Activity
Only one stretch of the records below is wanted: the lines from the one holding "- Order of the" through the one holding "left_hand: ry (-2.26". Return it exactly, both ends included.

Start of Input records

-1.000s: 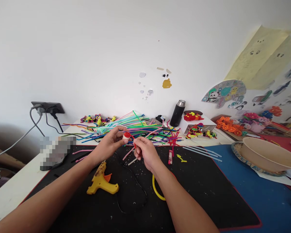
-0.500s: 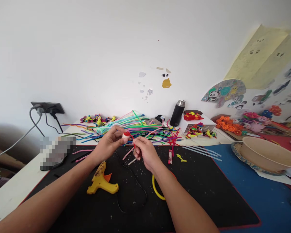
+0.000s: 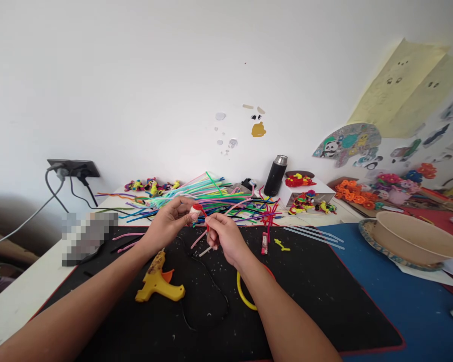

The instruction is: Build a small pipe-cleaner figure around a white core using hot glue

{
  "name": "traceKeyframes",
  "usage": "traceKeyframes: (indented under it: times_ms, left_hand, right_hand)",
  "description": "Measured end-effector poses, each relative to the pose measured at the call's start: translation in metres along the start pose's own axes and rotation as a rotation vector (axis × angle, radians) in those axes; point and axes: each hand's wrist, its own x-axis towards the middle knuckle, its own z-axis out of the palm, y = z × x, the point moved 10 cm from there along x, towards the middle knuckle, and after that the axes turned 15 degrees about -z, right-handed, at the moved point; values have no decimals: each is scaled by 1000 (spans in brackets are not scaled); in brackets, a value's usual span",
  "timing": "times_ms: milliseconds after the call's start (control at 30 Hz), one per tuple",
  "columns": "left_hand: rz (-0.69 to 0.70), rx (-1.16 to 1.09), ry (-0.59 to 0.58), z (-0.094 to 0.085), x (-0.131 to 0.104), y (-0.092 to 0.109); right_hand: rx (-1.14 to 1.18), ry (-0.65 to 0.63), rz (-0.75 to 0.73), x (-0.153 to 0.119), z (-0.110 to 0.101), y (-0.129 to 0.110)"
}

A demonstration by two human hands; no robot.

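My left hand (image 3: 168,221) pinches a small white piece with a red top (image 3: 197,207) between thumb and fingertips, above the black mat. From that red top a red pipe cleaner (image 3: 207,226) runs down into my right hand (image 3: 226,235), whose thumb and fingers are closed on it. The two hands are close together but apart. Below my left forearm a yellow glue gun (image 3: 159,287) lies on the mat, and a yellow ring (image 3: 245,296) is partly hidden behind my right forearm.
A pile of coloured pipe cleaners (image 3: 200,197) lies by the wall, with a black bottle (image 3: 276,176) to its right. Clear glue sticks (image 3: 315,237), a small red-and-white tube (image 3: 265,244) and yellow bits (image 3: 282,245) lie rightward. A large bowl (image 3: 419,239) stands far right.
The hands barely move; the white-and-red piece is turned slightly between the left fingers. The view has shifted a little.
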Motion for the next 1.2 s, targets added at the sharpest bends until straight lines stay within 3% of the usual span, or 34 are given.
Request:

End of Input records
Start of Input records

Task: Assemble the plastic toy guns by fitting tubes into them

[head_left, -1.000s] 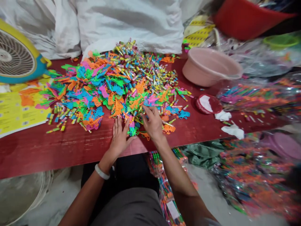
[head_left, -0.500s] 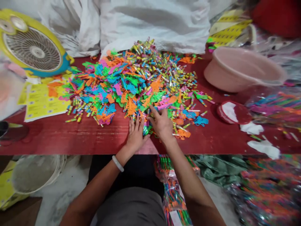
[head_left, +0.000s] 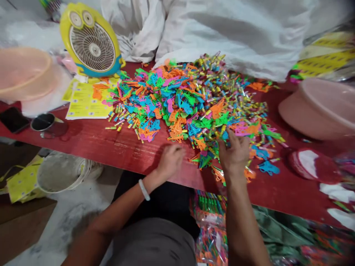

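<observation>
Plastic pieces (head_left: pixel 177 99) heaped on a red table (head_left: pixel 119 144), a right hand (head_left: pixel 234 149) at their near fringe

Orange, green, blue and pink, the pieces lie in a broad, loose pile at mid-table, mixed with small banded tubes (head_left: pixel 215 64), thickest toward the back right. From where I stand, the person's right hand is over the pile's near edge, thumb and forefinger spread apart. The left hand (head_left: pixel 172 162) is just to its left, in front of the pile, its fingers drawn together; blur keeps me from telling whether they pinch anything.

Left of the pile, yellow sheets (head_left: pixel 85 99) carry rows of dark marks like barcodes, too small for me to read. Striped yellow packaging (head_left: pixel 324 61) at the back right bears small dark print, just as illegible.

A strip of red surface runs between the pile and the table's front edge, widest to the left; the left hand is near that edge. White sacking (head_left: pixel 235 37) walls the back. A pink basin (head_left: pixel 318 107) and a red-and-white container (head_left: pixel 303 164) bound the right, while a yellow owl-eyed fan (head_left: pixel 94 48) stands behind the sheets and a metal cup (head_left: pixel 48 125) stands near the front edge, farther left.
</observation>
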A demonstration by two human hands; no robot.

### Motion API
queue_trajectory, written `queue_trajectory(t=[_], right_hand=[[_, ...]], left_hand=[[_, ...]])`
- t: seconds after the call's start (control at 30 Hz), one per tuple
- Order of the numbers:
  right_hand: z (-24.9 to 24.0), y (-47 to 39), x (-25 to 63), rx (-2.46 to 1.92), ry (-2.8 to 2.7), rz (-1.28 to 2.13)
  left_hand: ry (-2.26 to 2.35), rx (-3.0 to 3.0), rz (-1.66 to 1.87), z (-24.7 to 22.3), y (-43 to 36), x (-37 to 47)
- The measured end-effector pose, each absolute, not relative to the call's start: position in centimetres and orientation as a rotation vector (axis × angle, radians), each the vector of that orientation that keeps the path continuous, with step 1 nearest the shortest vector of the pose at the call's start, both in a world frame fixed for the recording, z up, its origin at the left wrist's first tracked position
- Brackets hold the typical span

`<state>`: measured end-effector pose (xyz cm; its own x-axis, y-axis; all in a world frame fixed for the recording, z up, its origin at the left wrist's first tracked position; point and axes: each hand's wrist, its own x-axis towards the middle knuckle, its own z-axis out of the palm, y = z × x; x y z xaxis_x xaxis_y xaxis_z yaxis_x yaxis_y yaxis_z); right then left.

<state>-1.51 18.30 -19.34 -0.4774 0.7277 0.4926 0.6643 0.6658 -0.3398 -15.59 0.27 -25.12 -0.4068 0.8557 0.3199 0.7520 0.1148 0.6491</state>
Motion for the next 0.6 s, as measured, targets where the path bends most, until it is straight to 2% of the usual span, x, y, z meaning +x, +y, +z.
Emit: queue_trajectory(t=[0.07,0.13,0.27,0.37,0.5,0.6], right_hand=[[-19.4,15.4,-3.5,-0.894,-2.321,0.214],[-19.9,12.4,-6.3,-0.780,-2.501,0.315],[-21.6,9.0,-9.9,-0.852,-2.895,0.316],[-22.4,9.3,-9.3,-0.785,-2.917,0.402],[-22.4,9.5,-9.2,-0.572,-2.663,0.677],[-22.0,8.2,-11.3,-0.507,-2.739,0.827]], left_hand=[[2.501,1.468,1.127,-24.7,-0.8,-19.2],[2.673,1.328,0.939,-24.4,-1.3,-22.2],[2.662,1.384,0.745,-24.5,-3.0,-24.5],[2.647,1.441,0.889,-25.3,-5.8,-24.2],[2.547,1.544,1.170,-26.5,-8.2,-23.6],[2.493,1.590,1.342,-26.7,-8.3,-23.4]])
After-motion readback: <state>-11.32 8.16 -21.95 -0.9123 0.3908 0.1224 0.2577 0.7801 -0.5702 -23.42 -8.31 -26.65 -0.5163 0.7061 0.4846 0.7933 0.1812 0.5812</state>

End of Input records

Exercise result
- Order of the numbers:
  right_hand: z (-24.9 to 24.0), y (-47 to 39), x (-25 to 63), rx (-2.46 to 1.92), ry (-2.8 to 2.7), rz (-1.28 to 2.13)
  left_hand: ry (-2.26 to 2.35), rx (-3.0 to 3.0), rz (-1.66 to 1.87), z (-24.7 to 22.3), y (-43 to 36), x (-37 to 47)

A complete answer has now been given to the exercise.